Quand Gaïd-Salah complotait contre l’Etat dans un hôpital militaire français
Par Abdelkader S. – 28 avril 2013. Abdelaziz Bouteflika vient d’être terrassé par un grave accident vasculaire cérébral. Transporté en urgence à l’hôpital d’Aïn Naâdja, les médecins préconisent son transfert immédiat dans un établissement hospitalier mieux équipé pour y être pris en charge avant qu’il soit trop tard. Ce sera l’hôpital militaire parisien du Val-de-Grâce dont la majorité des Algériens entendait parler pour la première fois. Personne ne savait encore, à l’époque, que le second malaise du président de la République, après celui de 2005, allait conduire à la crise politique profonde dans laquelle se débat le pays actuellement.
Ayant compris qu’il n’allait bientôt rester du chef de l’Etat hémiplégique que le cadre, le patron des services des renseignements, le général Toufik, le ministre de l’Intérieur, Daho Ould-Kablia, et d’autres hauts responsables politiques entrevoyaient déjà un recours à l’article de la Constitution stipulant l’empêchement. Mais la situation étant délicate et les équilibres fragiles au sommet de l’Etat, le général Toufik a préféré convaincre le Président malade d’achever son mandat tant bien que mal et de ne pas en briguer un quatrième. Ce dernier, fatigué, acquiesça.
Eloigné de la décision politique, l’ancien chef d’état-major, qui n’avait pas encore la double casquette de commandant des forces et vice-ministre de la Défense nationale, voyait sa fin proche dans le cas où le Président qui l’a fait roitelet venait à lâcher les commandes au profit d’un nouveau locataire à El-Mouradia, quel qu’il fût, car il aurait été, selon lui, coopté par le puissant chef du DRS, son ennemi juré.
Ahmed Gaïd-Salah demande à être reçu à Paris par le Président malade. La rencontre aura lieu à grand renfort de caméras, deux semaines après l’admission d’Abdelaziz Bouteflika. Officiellement, le chef d’état-major, flanqué du Premier ministre Abdelmalek Sellal, devait s’enquérir de la santé du Président. En réalité, Saïd Bouteflika et Gaïd-Salah, alors alliés, voulaient passer un message au «groupe» qui cherchait une alternative à l’impotent Président avant que sa maladie créât un vide constitutionnel et entraînât le pays dans une crise politique complexe.

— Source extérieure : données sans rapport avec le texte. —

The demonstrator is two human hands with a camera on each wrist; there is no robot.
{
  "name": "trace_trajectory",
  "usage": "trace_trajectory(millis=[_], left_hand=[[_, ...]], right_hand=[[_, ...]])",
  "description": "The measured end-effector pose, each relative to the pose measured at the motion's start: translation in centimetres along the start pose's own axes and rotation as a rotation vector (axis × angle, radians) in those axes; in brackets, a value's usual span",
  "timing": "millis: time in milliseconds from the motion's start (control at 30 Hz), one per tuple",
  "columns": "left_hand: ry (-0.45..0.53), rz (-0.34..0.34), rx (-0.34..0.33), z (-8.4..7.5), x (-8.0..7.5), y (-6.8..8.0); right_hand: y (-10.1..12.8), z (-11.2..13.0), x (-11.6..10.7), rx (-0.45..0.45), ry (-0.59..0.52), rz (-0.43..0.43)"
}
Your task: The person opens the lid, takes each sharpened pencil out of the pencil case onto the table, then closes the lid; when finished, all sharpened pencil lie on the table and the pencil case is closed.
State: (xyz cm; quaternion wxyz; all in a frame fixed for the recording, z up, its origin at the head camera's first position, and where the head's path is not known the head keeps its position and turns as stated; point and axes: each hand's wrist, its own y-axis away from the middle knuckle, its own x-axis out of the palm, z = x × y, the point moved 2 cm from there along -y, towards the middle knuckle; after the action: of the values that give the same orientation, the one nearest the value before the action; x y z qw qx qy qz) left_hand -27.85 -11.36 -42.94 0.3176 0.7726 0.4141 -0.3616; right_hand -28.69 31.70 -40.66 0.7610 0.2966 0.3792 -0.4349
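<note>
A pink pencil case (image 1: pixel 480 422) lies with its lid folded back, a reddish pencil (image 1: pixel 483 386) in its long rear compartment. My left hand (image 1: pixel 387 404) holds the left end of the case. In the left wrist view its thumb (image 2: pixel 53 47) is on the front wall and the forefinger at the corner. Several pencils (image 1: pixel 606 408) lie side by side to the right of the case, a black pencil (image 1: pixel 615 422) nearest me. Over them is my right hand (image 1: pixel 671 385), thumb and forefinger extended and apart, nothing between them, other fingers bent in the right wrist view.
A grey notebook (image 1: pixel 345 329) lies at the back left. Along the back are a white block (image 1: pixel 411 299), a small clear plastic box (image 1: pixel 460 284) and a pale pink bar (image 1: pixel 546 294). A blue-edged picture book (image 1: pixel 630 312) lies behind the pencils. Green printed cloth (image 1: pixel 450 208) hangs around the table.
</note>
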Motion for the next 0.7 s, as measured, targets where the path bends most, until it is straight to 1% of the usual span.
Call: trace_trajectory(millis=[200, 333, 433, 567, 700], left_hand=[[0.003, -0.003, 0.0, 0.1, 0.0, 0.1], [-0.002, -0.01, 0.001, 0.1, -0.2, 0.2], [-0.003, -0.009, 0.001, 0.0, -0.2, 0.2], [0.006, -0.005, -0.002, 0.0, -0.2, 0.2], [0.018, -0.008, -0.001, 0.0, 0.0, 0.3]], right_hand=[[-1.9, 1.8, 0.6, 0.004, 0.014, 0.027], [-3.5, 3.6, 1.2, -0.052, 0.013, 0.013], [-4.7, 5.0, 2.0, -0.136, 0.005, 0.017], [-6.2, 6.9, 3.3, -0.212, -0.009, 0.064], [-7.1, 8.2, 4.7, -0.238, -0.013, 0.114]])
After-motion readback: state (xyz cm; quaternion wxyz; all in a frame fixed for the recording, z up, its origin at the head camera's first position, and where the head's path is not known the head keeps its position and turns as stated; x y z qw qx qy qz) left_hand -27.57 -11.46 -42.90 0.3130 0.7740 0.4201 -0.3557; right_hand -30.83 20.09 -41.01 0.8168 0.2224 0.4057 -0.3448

Des sources concordantes indiquent que la présence d’Abdelmalek Sellal était purement symbolique et avait pour objectif d’atténuer la connotation militariste de la mise en scène. L’essentiel de l’entrevue s’est déroulé entre Bouteflika et l’homme fort de l’armée qui fera pression sur son interlocuteur pour s’accrocher à son siège d’El-Mouradia, quelle que fût la gravité de sa maladie. Le général Gaïd-Salah, qui avait échangé avec le chef de l’Etat dans un établissement relevant de l’armée française, donc forcément piégé, pavait la voie non seulement au quatrième mandat prévu pour l’année d’après, mais également au cinquième qui mettra le feu aux poudres six ans plus tard.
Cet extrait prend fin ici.